Pia Lyhne, Ranger Review Reporter

Born and raised in Grand Junction, Colorado, Tom Chapman, Lewis-Palmer band director, has been playing trumpet since the sixth grade and has directed band for twelve years. He knew from his sophomore year in high school that he wanted to aspire to be like his high school director by teaching a band of his own. 

“I had always known I wanted to be a teacher,” Chapman said. “It was about my sophomore year when Mrs. Matzke had exposed us to yet another amazing experience that not everybody gets. And I went, ‘I think I want to do this for the rest of my life. I want to do what Mrs. Matzke does.’”

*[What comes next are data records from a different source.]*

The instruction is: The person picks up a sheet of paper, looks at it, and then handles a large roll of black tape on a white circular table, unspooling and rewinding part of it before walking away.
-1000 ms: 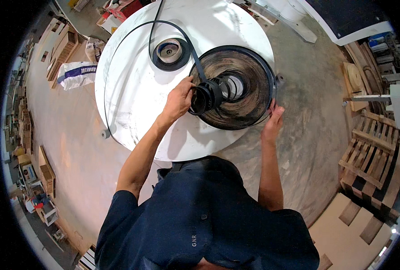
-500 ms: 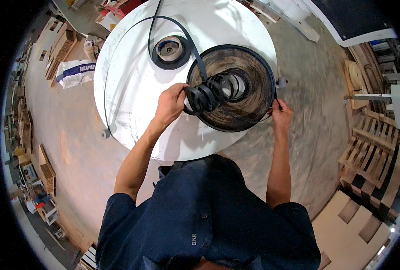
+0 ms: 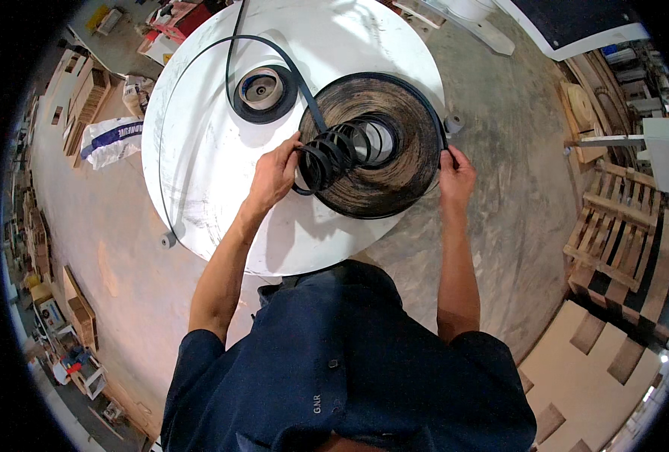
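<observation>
A big roll of black edge-banding strip (image 3: 417, 169) lies flat on a round white table (image 3: 199, 162), its wound face streaked brown. Loose spiral turns of black strip (image 3: 333, 153) rise from its middle and lean toward my left. My left hand (image 3: 276, 175) is closed on the near end of these turns, thumb and fingers on the edge. At the roll's right rim, my right hand (image 3: 457, 173) pinches the outer strip. A smaller black roll (image 3: 285, 105) with a pale core sits farther back. One strip loops from the spiral over the table's left side.
Grey castor-like knobs (image 3: 167, 240) show at the table's edge. A white and blue bag (image 3: 112, 141) lies on the floor at left beside stacked boards (image 3: 87, 103). Wooden pallets (image 3: 613, 226) and flat board (image 3: 591, 377) are at right.
The whole view has shifted, so table and rolls sit further left. My right hand has moved slightly up along the roll's rim. My left hand still grips the spiral turns.
</observation>
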### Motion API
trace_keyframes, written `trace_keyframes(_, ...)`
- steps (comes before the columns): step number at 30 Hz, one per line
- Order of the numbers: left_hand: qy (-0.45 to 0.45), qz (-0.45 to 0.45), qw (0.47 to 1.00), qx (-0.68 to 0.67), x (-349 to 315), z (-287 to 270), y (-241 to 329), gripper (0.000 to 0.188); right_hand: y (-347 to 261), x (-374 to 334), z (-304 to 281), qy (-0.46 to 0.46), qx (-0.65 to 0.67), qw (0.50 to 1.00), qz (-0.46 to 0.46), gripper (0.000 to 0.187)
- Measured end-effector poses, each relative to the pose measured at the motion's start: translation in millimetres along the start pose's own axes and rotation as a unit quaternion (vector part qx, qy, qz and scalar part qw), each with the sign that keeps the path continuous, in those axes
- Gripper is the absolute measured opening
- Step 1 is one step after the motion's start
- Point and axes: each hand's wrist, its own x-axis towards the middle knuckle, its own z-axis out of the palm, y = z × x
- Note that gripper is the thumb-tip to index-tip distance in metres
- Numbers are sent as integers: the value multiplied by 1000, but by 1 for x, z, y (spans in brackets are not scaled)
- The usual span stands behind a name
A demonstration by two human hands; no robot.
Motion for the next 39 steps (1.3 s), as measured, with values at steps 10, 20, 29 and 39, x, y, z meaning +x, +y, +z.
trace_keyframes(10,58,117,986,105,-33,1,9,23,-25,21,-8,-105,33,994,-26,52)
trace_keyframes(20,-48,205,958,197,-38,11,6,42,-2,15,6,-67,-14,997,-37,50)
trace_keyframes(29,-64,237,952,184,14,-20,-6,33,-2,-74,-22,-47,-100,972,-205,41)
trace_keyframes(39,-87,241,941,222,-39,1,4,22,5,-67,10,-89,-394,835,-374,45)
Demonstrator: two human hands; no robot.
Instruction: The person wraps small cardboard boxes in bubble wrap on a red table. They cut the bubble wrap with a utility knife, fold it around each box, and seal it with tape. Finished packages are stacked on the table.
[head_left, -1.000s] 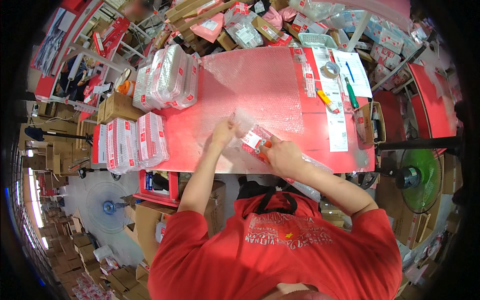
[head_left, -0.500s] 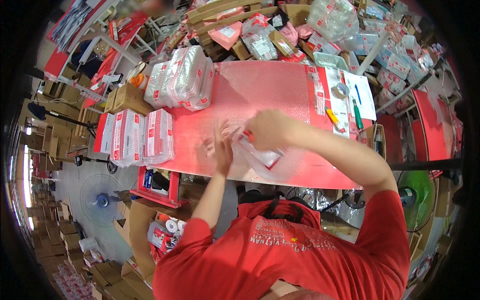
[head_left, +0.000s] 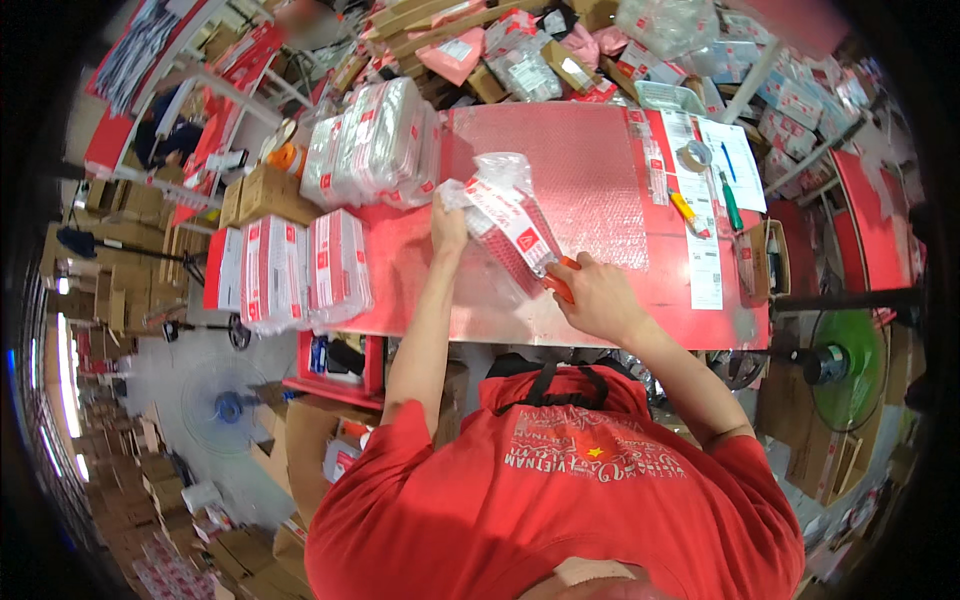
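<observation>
The person in the red shirt (head_left: 560,480) has a clear-wrapped package (head_left: 512,225) slanted over the red bench (head_left: 420,310), though I can't tell whether it's resting there or slightly lifted. The left hand (head_left: 449,228) has its fingers closed on the package's left edge; the right hand (head_left: 600,300) curls its fingers around an orange-handled tool (head_left: 560,280) at the package's near end. A sheet of bubble wrap (head_left: 595,190) lies beyond, with two wrapped bundles (head_left: 305,268) off to the left and a tape roll (head_left: 694,155) on papers to the right.
</observation>
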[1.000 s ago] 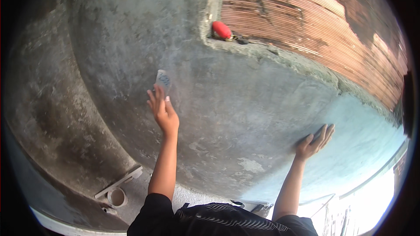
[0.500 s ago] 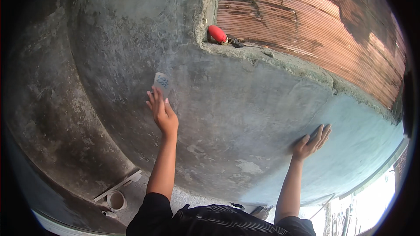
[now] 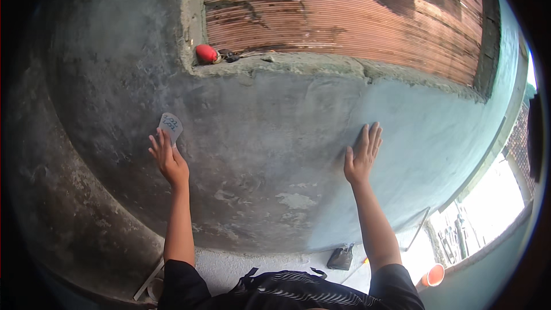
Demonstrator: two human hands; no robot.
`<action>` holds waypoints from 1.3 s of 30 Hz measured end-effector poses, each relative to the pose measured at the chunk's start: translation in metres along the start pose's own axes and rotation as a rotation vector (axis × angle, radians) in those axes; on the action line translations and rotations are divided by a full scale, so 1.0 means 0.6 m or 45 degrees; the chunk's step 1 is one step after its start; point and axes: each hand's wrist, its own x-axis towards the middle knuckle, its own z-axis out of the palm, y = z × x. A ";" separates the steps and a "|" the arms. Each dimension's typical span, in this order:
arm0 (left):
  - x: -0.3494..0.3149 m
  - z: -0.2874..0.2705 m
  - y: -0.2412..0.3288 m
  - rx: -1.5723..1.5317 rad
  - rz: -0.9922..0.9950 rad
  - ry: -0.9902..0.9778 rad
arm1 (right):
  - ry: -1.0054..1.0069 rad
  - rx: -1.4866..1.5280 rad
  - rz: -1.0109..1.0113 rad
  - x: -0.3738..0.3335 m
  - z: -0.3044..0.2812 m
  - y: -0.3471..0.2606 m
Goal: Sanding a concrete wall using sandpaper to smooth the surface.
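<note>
My left hand (image 3: 169,158) presses a small pale piece of sandpaper (image 3: 171,126) against the grey plastered wall (image 3: 258,138). Its fingers lie over the lower part of the sheet, and dark markings show on the part above them. Farther right, my right hand (image 3: 361,158) rests on the wall with its fingers stretched upward and nothing in it. It lies near the border where the dark grey plaster turns to a light blue surface.
Above is a recess of ribbed orange brick (image 3: 344,23) with a rough cement ledge (image 3: 287,66). A red rounded object (image 3: 206,53) lies on that ledge. Below are a black bag (image 3: 341,258), an orange bucket (image 3: 434,276) and a pale strip (image 3: 148,280) beside a container.
The view has swung rightward, so the wall and ledge appear farther left. My left hand and the sandpaper sit a little lower beneath the ledge corner. My right hand now points more upright.
</note>
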 end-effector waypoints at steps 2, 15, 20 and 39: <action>0.001 0.003 0.043 -0.058 0.071 -0.041 | -0.189 -0.018 0.046 0.010 -0.026 -0.014; 0.020 -0.037 0.167 0.031 0.651 -0.473 | -0.440 -0.034 0.226 0.012 -0.098 -0.066; 0.042 -0.051 0.107 -0.011 0.704 -0.480 | -0.528 -0.002 0.015 -0.001 -0.094 -0.163; 0.120 -0.078 -0.084 -0.500 0.724 -0.410 | -0.149 -0.048 -0.521 0.004 0.122 -0.357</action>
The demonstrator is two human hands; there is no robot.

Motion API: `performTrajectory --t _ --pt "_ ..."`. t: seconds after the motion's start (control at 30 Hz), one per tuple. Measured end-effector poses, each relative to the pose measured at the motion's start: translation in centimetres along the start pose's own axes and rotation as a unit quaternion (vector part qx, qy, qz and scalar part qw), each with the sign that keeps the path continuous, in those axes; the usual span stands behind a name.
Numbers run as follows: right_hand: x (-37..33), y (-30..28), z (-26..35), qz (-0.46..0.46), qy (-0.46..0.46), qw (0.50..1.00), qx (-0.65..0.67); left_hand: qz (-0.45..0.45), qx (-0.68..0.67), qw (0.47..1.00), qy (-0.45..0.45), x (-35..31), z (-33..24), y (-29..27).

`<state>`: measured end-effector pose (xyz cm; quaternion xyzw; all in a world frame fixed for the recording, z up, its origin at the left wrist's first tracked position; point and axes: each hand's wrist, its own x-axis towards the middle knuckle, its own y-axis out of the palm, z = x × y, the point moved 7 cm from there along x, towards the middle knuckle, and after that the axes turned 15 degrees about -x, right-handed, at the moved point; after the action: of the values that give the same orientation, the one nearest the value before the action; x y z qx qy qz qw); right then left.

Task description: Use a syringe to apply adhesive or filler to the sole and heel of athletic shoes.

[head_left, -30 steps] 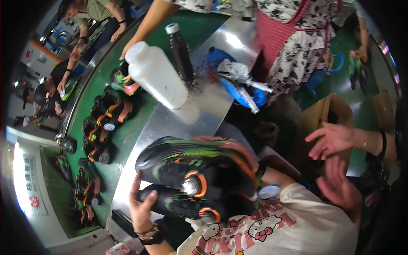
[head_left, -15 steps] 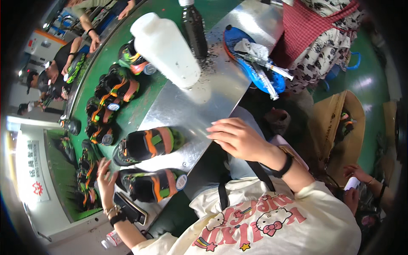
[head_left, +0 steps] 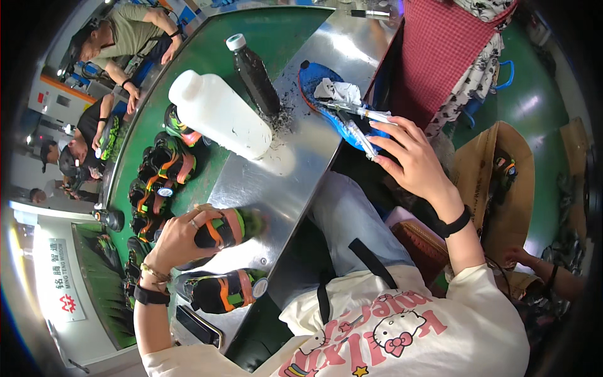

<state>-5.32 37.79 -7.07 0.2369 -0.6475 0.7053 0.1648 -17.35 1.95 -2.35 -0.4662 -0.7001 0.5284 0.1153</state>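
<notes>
Two hands: one left hand (head_left: 178,237), one right hand (head_left: 411,157). Two black wristbands (head_left: 152,296). Near left, two shoes (head_left: 220,292) and one phone (head_left: 200,328). Farther off, two bottles: one white bottle (head_left: 220,113), one dark bottle (head_left: 256,78). One blue tray (head_left: 309,75), at least two slim tools (head_left: 360,139). Right, at least one box (head_left: 474,164). Far left, one row (head_left: 178,168), its shoes too overlapped to count.

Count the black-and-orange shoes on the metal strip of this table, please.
2: one shoe under the left hand, which partly hides it; the other shoe just below it in the picture, near the dark phone.
</notes>
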Motion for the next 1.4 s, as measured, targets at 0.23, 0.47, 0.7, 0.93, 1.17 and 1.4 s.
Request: performTrajectory --t 0.23,0.47,0.7,0.93,1.17,1.4 --pt "2.5 3.0 -5.2 0.060 -0.107 0.989 0.083 -0.445 -0.276 0.852 0.002 -4.8 -3.8 -9.5" --pt "5.2 6.2 -5.7 0.145 -0.189 0.955 0.179 -0.500 -0.411 0.753 -0.121 -8.7 -9.5 -3.2" --pt "5.5 6.7 -4.7 0.106 -0.271 0.951 0.106 -0.456 -0.297 0.780 -0.310 -6.5 -7.9 8.0" --pt "7.1 8.0 -5.7 0.158 -0.145 0.947 0.240 -0.458 -0.196 0.801 -0.332 -5.6 -8.7 8.2" --pt "9.7 8.6 -7.1 0.240 0.110 0.863 0.431 -0.458 -0.160 0.808 -0.334 -5.1 -9.0 8.1" --pt "9.7 5.1 -6.7 0.208 0.146 0.843 0.474 -0.483 -0.094 0.822 -0.286 -5.5 -9.6 8.0"
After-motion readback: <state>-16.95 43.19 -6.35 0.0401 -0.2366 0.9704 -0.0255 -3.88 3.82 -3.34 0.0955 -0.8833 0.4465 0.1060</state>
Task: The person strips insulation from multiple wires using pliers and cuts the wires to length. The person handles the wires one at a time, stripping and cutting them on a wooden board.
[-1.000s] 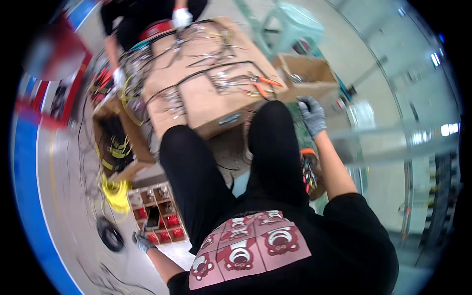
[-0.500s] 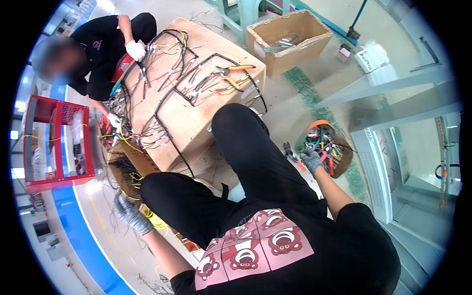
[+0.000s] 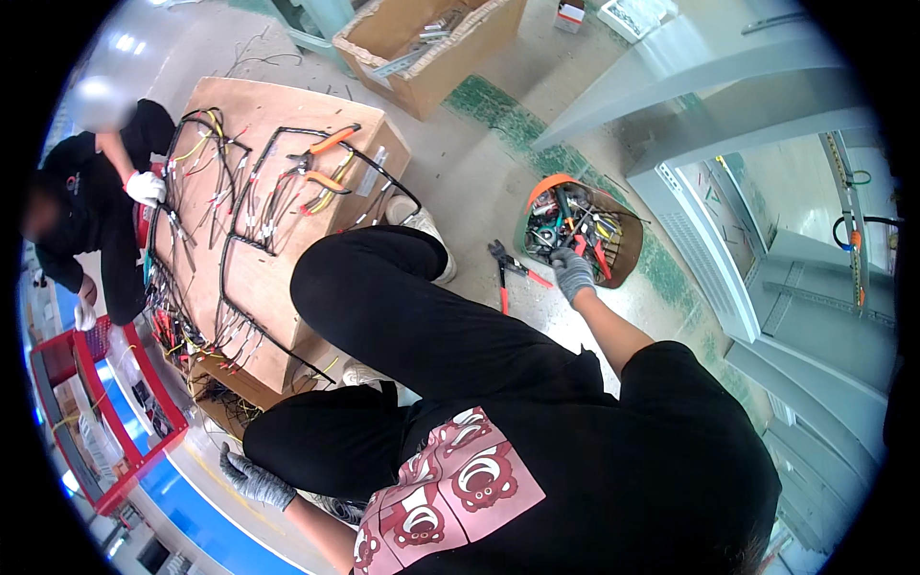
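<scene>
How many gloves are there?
4. One grey glove is on the person's right hand, at the tool bucket; another is on the left hand, near the left leg. Another person wears white ones: one by the wooden box, one above the red rack. More may be hidden.

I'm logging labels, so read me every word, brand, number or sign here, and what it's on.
None can be read.
White label on the wooden box: too small.
Small carton: print too small.
Co-worker's shirt: mark too small.
Cabinet panel: mark too small.
Wire tags: too small.
Tools in the bin: any markings too small.
</scene>
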Tool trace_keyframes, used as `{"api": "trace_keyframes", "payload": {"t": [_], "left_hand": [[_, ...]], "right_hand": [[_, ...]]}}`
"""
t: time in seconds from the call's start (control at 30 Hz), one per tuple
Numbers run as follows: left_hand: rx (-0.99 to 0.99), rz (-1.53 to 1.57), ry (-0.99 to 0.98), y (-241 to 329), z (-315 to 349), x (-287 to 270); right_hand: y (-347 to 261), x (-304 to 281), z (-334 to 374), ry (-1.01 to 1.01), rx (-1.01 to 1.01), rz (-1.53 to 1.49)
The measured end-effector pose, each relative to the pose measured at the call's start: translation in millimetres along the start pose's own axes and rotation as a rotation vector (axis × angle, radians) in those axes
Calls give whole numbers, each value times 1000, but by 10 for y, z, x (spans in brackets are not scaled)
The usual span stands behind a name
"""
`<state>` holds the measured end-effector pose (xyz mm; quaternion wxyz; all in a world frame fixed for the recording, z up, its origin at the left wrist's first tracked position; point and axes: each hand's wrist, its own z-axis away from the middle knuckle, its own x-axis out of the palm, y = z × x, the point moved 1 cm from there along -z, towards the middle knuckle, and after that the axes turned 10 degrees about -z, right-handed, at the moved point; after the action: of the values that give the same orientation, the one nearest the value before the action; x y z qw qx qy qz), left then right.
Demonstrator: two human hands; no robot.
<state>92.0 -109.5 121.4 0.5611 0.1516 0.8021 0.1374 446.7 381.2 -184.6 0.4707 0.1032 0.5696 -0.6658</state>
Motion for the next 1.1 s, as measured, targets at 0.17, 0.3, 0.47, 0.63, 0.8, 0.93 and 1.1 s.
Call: {"api": "trace_keyframes", "payload": {"t": [0.17, 0.3, 0.47, 0.63, 0.8, 0.93, 1.1], "left_hand": [[21, -57, -18, -95, -68, 19], [32, -69, -53, -77, -186, 114], [-34, -91, -35, 89, -49, 9], [27, -113, -14, 70, -59, 3], [59, -109, -67, -30, -141, 26], [66, -115, -83, 17, -171, 70], [135, -191, -116, 102, -176, 35]], "right_hand": [[906, -198, -41, 260, 284, 28], [1193, 24, -427, 228, 351, -188], [389, 48, -479, 131, 263, 135], [626, 129, -558, -55, 689, 46], [835, 223, -720, -66, 841, 47], [859, 232, -809, -75, 885, -37], [706, 178, -809, -102, 853, -135]]}}
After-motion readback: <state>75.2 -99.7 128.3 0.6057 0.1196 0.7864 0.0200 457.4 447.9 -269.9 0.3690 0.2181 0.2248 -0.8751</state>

Chapman had directed a band of 26 students in Kit Carson for two years and found it very different from teaching at Lewis Palmer High School. The biggest difference being the size of the band compared to Kit Carson. The total number of students was about 130 so it was natural that the band was so small.

“Because of how small the school out at Kit Carson was, in order for us to have any band at all, we actually had 6th through 12th graders all together in the same class,” Chapman said. “So the biggest the band was 26 when I was there.”

Music has affected Chapman’s everyday actions for most of his life and will continue to do so for the remainder. 

“It’s my life. It’s everything,” Chapman said. “My life suddenly made sense when music became a part of it. It’s everything I do, it shapes every moment.”